Discussion in 'Governors' started by GTP-er, Mar 17, 2011.

  1. In my LA it is policy to encourage GBs to federate with other schools when a Head resigns. This policy is available online but isn't widely known about and so only the most suspicious of staff/parents are aware of it. As our Head is leaving in the summer I am concerned that the policy to encourage federations will be forced upon the school and have reason to believe that the LA has already started this process. Unfortunately I also have reason to believe that the LA have an Executive Head (of a local federation) in mind for this role and are unlikely to take 'no' without a fight as this Head has already 'got' two primaries and is on the GB of another primary opening soon and of the secondary school - there will be no local schools not governed by this individual which feels uncomfortable at best.
    My question is this, assuming that this process has already started, is there anything to prevent the GB from discussing with the staff and parents the possibility of being federated? It seems unreasonable to expect a GB to make a decision for/against federation without knowing the feeling of the school community.
    My feeling is that, if federation is such a positive move for the school the LA should be encouraging open discussion of it as a possibility but by not doing so it raises questions that may well have unsettling answers.
     
  2. How big is your school? We have just federated with another primary - we are both very small. The other school had lost their Head but the LA would not support them in looking to appoint a new one. What the withdrawal of their support actually meant, I don't really know. We took the view that it was better to jump before we were pushed so our (former) head is now Executive Head of both schools. This at least lessens the chances of either school being forced to close. There should be a full consultation process with the parents and staff all being informed but if there is a policy available on-line, it is presumably in the public domain and parents and staff could therefore be pointed in that direction.
    Good luck!
     
  3. The first thing to say is that the decision whether or not to federate is the governing body's (GB) not the LAs. If a GB considers federation and votes not to federate then the only way the LA could over-rule that decision is by disbanding the GB. Removing a GB is a serious matter covered by legislation and the LA would have to show that the GB fell into one of the categories for removal.

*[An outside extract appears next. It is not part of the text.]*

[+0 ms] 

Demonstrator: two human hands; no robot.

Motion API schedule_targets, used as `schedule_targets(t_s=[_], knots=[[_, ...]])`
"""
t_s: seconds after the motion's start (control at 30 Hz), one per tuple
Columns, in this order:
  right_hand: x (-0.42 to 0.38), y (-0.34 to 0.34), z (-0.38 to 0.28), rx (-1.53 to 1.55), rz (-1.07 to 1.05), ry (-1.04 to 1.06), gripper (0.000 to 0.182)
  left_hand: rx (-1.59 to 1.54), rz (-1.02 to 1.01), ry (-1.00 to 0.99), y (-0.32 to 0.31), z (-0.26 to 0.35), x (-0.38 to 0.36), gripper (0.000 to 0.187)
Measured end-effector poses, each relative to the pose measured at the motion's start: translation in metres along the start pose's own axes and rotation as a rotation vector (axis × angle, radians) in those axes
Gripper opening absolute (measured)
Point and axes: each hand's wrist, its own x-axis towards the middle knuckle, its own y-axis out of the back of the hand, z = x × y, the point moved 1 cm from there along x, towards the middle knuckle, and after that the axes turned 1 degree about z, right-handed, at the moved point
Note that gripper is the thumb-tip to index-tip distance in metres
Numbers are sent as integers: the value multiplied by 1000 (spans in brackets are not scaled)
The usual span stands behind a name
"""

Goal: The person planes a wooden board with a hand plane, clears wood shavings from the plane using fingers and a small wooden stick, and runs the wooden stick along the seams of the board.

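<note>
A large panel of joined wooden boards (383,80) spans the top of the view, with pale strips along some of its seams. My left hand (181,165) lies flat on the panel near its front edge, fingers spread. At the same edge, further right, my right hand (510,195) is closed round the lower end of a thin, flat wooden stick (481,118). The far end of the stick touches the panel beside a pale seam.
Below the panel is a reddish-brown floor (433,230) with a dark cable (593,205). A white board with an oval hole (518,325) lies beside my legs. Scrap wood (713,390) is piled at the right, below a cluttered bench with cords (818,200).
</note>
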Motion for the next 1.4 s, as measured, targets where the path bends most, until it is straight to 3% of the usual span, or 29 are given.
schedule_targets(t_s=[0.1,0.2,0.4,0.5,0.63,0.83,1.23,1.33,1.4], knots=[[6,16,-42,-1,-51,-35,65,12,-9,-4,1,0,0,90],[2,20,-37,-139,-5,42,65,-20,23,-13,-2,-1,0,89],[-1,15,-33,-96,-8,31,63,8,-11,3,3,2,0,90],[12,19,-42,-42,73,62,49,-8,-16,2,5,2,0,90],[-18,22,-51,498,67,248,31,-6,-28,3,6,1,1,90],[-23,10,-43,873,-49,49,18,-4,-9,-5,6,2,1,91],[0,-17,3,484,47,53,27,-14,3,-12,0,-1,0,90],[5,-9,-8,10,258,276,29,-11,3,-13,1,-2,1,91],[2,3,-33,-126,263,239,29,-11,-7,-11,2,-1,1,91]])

    The governing body is responsible for appointing the headteacher so if it is known that the headteacher at the school is leaving in the summer, the governing body is perfectly within its rights to set up a panel and begin the appointment process for a replacement.

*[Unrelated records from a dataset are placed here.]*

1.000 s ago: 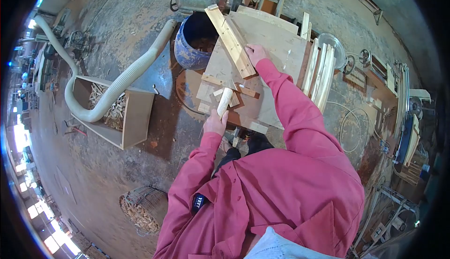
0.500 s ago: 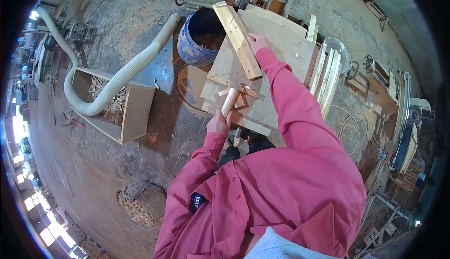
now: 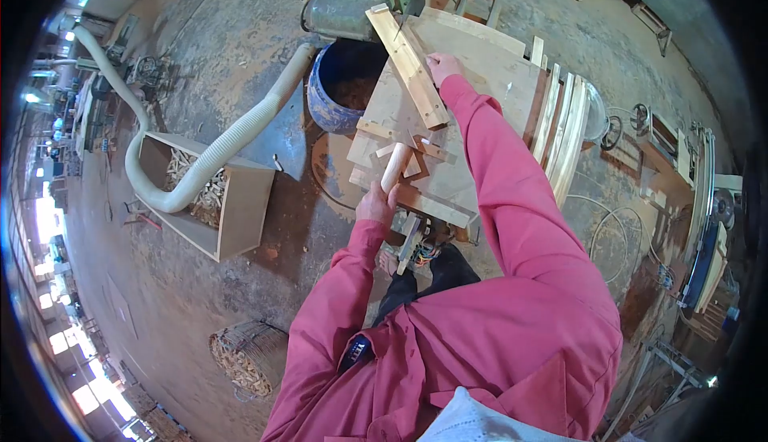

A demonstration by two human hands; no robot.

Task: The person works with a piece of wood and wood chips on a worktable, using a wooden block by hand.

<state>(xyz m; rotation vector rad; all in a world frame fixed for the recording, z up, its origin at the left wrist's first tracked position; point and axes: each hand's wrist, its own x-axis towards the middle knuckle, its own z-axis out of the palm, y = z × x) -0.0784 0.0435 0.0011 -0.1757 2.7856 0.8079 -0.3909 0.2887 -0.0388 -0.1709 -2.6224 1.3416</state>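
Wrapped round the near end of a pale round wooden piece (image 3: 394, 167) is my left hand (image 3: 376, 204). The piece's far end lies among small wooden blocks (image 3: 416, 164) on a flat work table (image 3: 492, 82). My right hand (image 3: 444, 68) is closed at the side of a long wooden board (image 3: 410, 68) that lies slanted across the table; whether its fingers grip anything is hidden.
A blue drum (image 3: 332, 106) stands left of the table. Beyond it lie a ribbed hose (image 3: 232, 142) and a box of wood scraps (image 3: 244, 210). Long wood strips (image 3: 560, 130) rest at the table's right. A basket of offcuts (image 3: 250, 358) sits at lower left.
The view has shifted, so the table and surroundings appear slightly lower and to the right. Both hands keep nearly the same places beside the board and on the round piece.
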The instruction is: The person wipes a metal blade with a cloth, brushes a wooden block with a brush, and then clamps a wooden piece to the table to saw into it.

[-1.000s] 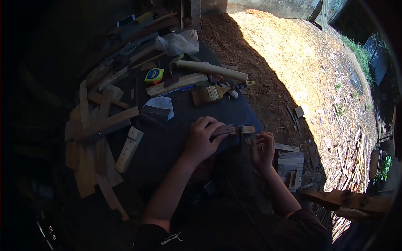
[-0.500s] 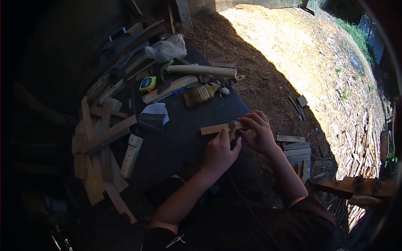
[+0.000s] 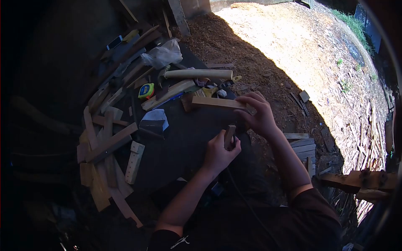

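My right hand [image 3: 257, 113] grips the right end of a pale wooden strip [image 3: 213, 102], which is raised and points left over the bristles of a paintbrush [image 3: 205, 93]. Lower down, my left hand [image 3: 221, 154] is closed around a short wooden piece [image 3: 229, 134] that stands up between thumb and fingers. The two pieces are apart. A hammer [image 3: 197, 74] lies beyond the strip, and a yellow-green tape measure [image 3: 146, 90] rests to its left.
Many wood strips [image 3: 111, 144] are piled on the left of the dark table [image 3: 176, 144], beside a block with holes [image 3: 134, 162]. A plastic bag [image 3: 163, 54] lies at the back. Stacked wood [image 3: 303, 150] is on the ground at the right.
My right hand has lifted the pale strip up and away from the short piece in my left hand. My left hand stays low. The view has shifted slightly.
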Demonstrator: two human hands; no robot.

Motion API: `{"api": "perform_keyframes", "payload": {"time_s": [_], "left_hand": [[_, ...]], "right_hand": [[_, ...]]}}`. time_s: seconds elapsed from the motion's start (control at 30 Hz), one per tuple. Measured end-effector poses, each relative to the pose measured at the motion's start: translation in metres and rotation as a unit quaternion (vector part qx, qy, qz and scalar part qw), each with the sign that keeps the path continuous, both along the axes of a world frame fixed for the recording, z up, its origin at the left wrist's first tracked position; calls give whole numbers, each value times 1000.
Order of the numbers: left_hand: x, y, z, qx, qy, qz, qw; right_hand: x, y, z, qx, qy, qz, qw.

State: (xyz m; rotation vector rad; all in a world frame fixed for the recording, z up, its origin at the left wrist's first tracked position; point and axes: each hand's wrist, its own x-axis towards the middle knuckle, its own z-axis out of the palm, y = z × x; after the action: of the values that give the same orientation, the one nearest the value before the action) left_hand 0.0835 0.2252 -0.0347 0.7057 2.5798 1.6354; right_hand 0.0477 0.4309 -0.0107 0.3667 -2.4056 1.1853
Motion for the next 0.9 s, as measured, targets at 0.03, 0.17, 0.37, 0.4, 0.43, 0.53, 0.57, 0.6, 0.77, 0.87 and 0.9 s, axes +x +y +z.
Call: {"api": "perform_keyframes", "payload": {"time_s": [0.03,0.17,0.37,0.4,0.43,0.53,0.57,0.6,0.77,0.87,0.9], "left_hand": [[0,0,-1,9,10,-5,1000],[0,0,-3,7,-1,-1,1000],[1,-3,0,9,-15,-6,1000],[1,-2,1,4,-10,-9,1000],[1,-3,2,-1,-4,-15,1000],[-1,0,0,-5,15,-20,1000],[-1,0,0,-4,22,-15,1000],[-1,0,0,-11,29,-25,999],[4,-2,-1,80,-117,-52,989],[3,-5,-3,82,-136,-72,985],[3,-5,-1,74,-130,-75,986]], "right_hand": [[-6,-5,8,-7,-8,41,999],[-20,-24,29,-44,25,48,998],[16,-1,27,-128,-197,183,955],[21,-2,25,-127,-180,186,957],[27,-2,24,-126,-162,187,961],[35,-7,24,-169,-191,140,957],[39,-7,21,-208,-215,139,944],[41,-9,16,-247,-238,140,929],[49,1,9,-387,-193,50,900],[50,30,-5,-474,-182,-82,857],[53,34,-11,-475,-196,-124,849]]}}
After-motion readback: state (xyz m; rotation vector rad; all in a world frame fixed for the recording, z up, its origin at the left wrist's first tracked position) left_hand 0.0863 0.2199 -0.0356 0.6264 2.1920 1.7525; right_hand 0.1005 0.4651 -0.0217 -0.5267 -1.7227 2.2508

    It is good practice with any significant change to a school to consult stakeholders informally - but as federation is a statutory process - there are specific regulations (the School Governance (Federations) (England) Regulations 2007) which govern the process - then there would also be a formal opportunity to comment. If the governing body did decide to propose federation it would have to publish statutory notices and these allow a six week period in which representations for or against the proposal can be made. In order to get that far the governing body need to have considered a report on federation which must be a named item on the agenda of a governing body meeting, so if you have not already done so it may be worth looking at the minutes of the GB meetings to see whether the issue has been discussed already.
    The staff within the school will be represented by the trade unions, if there is concern about what may happen after the head leaves then it is perfectly legitimate for the official trade union reps to raise this issue with the governing body.